La crise du logement qui sévit en Allemagne creuse les inégalités sociales, et les immigrés en sont les premières victimes. Selon un rapport annuel du Conseil d'experts sur l'intégration et la migration (SVR), présenté à Berlin, les personnes issues de l'immigration sont disproportionnellement désavantagées dans l'accès à un logement locatif. Le président du SVR, Winfried Kluth, professeur de droit public à l'université de Halle-Wittenberg, a souligné que les données évaluées révèlent des écarts marqués entre les personnes avec et sans passé migratoire.

Un marché locatif sous tension

Avec une population d'environ 83,5 millions d'habitants en 2025, l'Allemagne a vu sa démographie croître de 3,7 millions depuis 1990, une augmentation presque entièrement due à l'immigration. Parallèlement, le nombre de ménages d'une seule personne a augmenté, mais l'offre de logements n'a pas suivi. Il manque environ 1,4 million de logements dans les gammes de prix basses et moyennes, une rareté qui fait grimper les loyers, en particulier dans les grandes métropoles et les régions rurales économiquement dynamiques.

Dans des villes comme Berlin, trouver un appartement de trois ou quatre pièces à un prix abordable est devenu un défi. Une plateforme de location liste en mai 2026 un logement d'un peu plus de 100 mètres carrés à plus de 4 000 euros par mois, charges comprises. L'offre la moins chère, à moins de 1 000 euros pour 80 mètres carrés, nécessite des travaux et se situe en périphérie.

Des inégalités structurelles et discriminatoires

Plus de la moitié des Allemands vivent en location. Si les protections juridiques des contrats existants sont relativement solides, la situation est très différente pour les nouvelles locations. Le rapport du SVR, intitulé « Une marge de développement : logement et participation dans une société d'immigration », détaille les obstacles spécifiques auxquels font face les immigrés.

Ceux-ci vivent souvent dans des logements plus petits et fréquemment surpeuplés, et sont bien moins nombreux à être propriétaires.

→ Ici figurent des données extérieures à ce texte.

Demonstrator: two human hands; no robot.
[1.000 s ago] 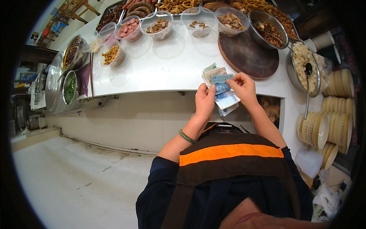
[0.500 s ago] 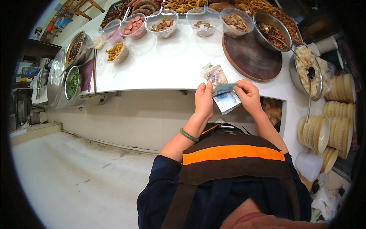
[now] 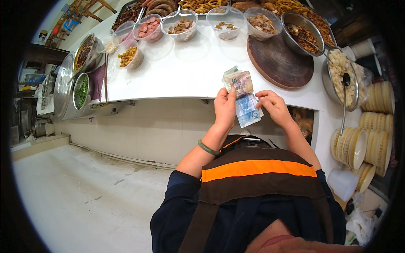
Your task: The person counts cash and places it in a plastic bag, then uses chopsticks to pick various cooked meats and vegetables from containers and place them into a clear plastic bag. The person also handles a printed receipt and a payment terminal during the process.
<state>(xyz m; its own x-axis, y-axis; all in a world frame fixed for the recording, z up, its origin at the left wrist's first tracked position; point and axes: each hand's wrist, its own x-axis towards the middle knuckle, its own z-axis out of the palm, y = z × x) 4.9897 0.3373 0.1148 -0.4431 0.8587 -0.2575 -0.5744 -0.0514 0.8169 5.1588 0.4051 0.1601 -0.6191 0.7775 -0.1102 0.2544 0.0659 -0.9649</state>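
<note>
While left fingers (image 3: 231,95) pinch the banknotes (image 3: 247,110), right fingers (image 3: 264,100) curl alongside, grip unclear

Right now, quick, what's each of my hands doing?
Left hand: closed, holding the banknotes, thumb on top.
Right hand: fingers curled at the notes' right edge; whether it grips any cannot be told.
</note>
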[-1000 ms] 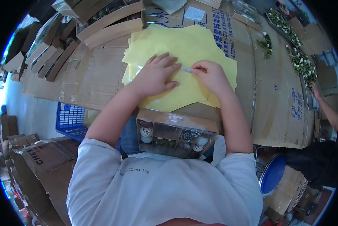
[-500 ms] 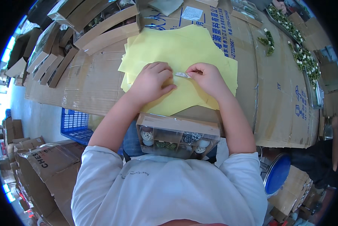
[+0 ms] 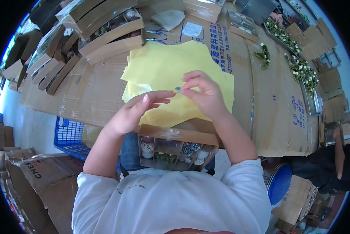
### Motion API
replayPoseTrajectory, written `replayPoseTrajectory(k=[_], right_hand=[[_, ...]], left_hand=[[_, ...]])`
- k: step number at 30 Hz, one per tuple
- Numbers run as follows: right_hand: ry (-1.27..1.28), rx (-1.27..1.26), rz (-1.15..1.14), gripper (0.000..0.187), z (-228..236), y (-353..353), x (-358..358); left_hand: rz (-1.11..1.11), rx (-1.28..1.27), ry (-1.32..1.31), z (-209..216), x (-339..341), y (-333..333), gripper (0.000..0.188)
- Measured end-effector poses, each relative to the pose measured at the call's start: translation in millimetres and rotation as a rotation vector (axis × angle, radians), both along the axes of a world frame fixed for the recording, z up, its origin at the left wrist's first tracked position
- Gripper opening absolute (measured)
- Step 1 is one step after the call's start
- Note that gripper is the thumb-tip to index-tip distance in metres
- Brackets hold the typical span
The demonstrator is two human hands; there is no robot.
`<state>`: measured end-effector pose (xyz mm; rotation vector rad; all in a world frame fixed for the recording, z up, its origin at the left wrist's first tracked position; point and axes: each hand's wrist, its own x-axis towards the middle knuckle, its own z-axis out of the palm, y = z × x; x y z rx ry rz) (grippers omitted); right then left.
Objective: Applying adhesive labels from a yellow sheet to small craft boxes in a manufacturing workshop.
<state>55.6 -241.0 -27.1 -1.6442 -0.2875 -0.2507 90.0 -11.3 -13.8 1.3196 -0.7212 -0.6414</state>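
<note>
My right hand (image 3: 205,95) pinches a small translucent strip (image 3: 177,89), perhaps tape or a sticker, between thumb and fingertips. It is held above a loose stack of yellow sheets (image 3: 175,58). My left hand (image 3: 134,111) hovers over the stack's near left edge. Its fingers are stretched out toward the strip, with nothing in them. Between my forearms, against the table's near edge, rests a cardboard box with a clear window (image 3: 167,150). Balls and green moss show in its compartments.
Similar filled boxes (image 3: 112,43) are stacked at the far left. Green sprigs with white bits (image 3: 303,74) fill trays at the right; a few lie loose (image 3: 264,56). A blue basket (image 3: 67,132) stands lower left, a blue round stool (image 3: 281,183) lower right. A co-worker's hand (image 3: 276,17) shows far right.
My right hand has lifted the small strip off the yellow sheets. My left hand has drawn back toward me and to the left, its fingers straightening. The view has shifted slightly.
</note>
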Motion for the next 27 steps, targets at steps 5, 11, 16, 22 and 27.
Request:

Alors que plus de 50 % des personnes sans histoire migratoire possèdent leur logement, cette proportion tombe à moins de 33 % pour les personnes issues de l'immigration. Les nouveaux arrivants doivent également consacrer une part plus importante de leurs revenus au loyer.

Ces difficultés sont aggravées par des désavantages structurels : revenus plus faibles, taille des ménages plus grande, mais aussi obstacles liés à la migration tels qu'un statut de résidence précaire, des réseaux sociaux faibles et des barrières linguistiques. Les réfugiés, en particulier, tendent à emménager dans des quartiers socialement défavorisés où les loyers sont moins élevés ou où des réseaux d'entraide existent déjà. Beaucoup d'entre eux restent dans des logements gérés par l'État faute d'alternative, bien que la loi leur permette d'en sortir.

Une discrimination avérée

La vice-présidente du SVR, Birgit Glorius, a pointé du doigt un autre facteur : la discrimination, y compris raciale, dans le marché du logement. Des études l'ont démontré. Début 2026, la Cour fédérale de justice d'Allemagne a rendu une décision marquante : une femme à qui l'on avait refusé un rendez-vous de visite pour un appartement en raison de son nom pakistanais a obtenu le droit à 3 000 euros de dommages et intérêts. Ce jugement illustre la réalité de la discrimination dans l'accès au logement.

Des conséquences sur l'intégration

Le rapport du SVR souligne que ces inégalités en matière de logement ont des répercussions directes sur l'intégration, l'éducation et le marché du travail. L'accès à un logement décent et abordable est une condition préalable à une participation sociale et économique réussie. La crise actuelle risque donc d'aggraver les fractures sociales et de freiner l'intégration des immigrés, alors même que l'Allemagne a besoin de main-d'œuvre qualifiée venue de l'étranger.

Les experts appellent à des mesures politiques ciblées pour augmenter l'offre de logements sociaux et abordables, lutter contre les discriminations à la location et améliorer l'accompagnement des nouveaux arrivants dans leur recherche de logement. Sans cela, la pénurie de logements restera un frein majeur à l'intégration et à la cohésion sociale en Allemagne.